Хозяйка пещеры выбралась на свет, встав так, чтобы между ней и хафашем оставались колья с черепами. Подбоченившись, она горделиво задрала острый подбородок.

— Что тебе нужно? — без пещерного её эха голос звучал гнусаво и простужено.

— «Пиала Жизни» не доступна для меня. Чары алялатов не позволяют проникнуть в подземелье ни мне, ни моим слугам, а от смертных там никакого толку! Есть ли другой способ сломать печать на гробнице?

— Есть,— после короткого раздумья Авва. Губы её, покрытые истрескавшейся глиняной коркой, скривились в иронической усмешке.— Приведи святого праведника и пролей его кровь на алтарь старых богов. Но мало просто вонзить нож ему в сердце, он должен добровольно пожертвовать собой! Многие ли поддадутся твоим уговорам, зная, кого тем самым выпустят в Мир Живых? Если, конечно, ты вообще сможешь приблизиться к кому-нибудь из них без вреда для себя!

— Я — воин и знаю, что некоторые крепости бывает проще обойти, чем брать штурмом. Но если их стен не миновать, то лучше идти на них подготовленным, зная, где слабые места. Я хочу попросить тебя…

— Проси не меня,— прервала его женщина.— Я всего лишь инструмент в руках богини. Спрашивать нужно её!

— Я готов к этому.— Без колебаний согласился Гюлим, искоса бросая взгляд на отрешённого от происходящего раба.— Знаю, что она любит больше всего. Кровь не познавших любви юношей.

— Жертва не понадобится.

— Почему? — недоверчиво сощурился хафаш.

Авва загадочно улыбнулась.

— Ты хочешь, чтобы Зулл Саракаш вернулся под солнце живых,— сказала она, выдержав необходимую паузу.— Ты хочешь начать войну, чтобы корона твоего повелителя снова воссияла над этими землями. Это в интересах богини. Саракаш изведёт всех этих поклонников безликих Алуита и Исайи, это вернёт людей к их прежним богам и на алтарях Минры как встарь запылают жертвенники. Так ты готов услышать слово богини?

***

Прорицание проходило у входа в пещеру. Ведьма удалилась. Вернулась через некоторое время, неся в руках две медные курильницы для благовоний и кувшин из которого исходил резкий травяной запах.
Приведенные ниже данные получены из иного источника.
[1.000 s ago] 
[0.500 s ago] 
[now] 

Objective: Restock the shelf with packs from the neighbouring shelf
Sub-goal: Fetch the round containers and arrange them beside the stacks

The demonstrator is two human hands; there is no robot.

Гости, число которых успело сократиться до двух, ждали её в тени скалы. Если слепая Авва это заметила, то виду не подала. Судьба несостоявшейся жертвы волновала лишь куда-то вдруг запропавших грифов.

Действуя быстро и сноровисто, словно слепота её ни капли не мешала, ведьма расставила курильницы, уселась между ними, поджигая в них особые порошки. Когда повалил редкий белёсый дымок — Авва отпила из кувшина. Через несколько минут кожа её почернела ещё больше, движения утратили резкость, а голова словно стала слишком тяжёлой для шеи и постоянно заваливалась то на одну, то на другую сторону.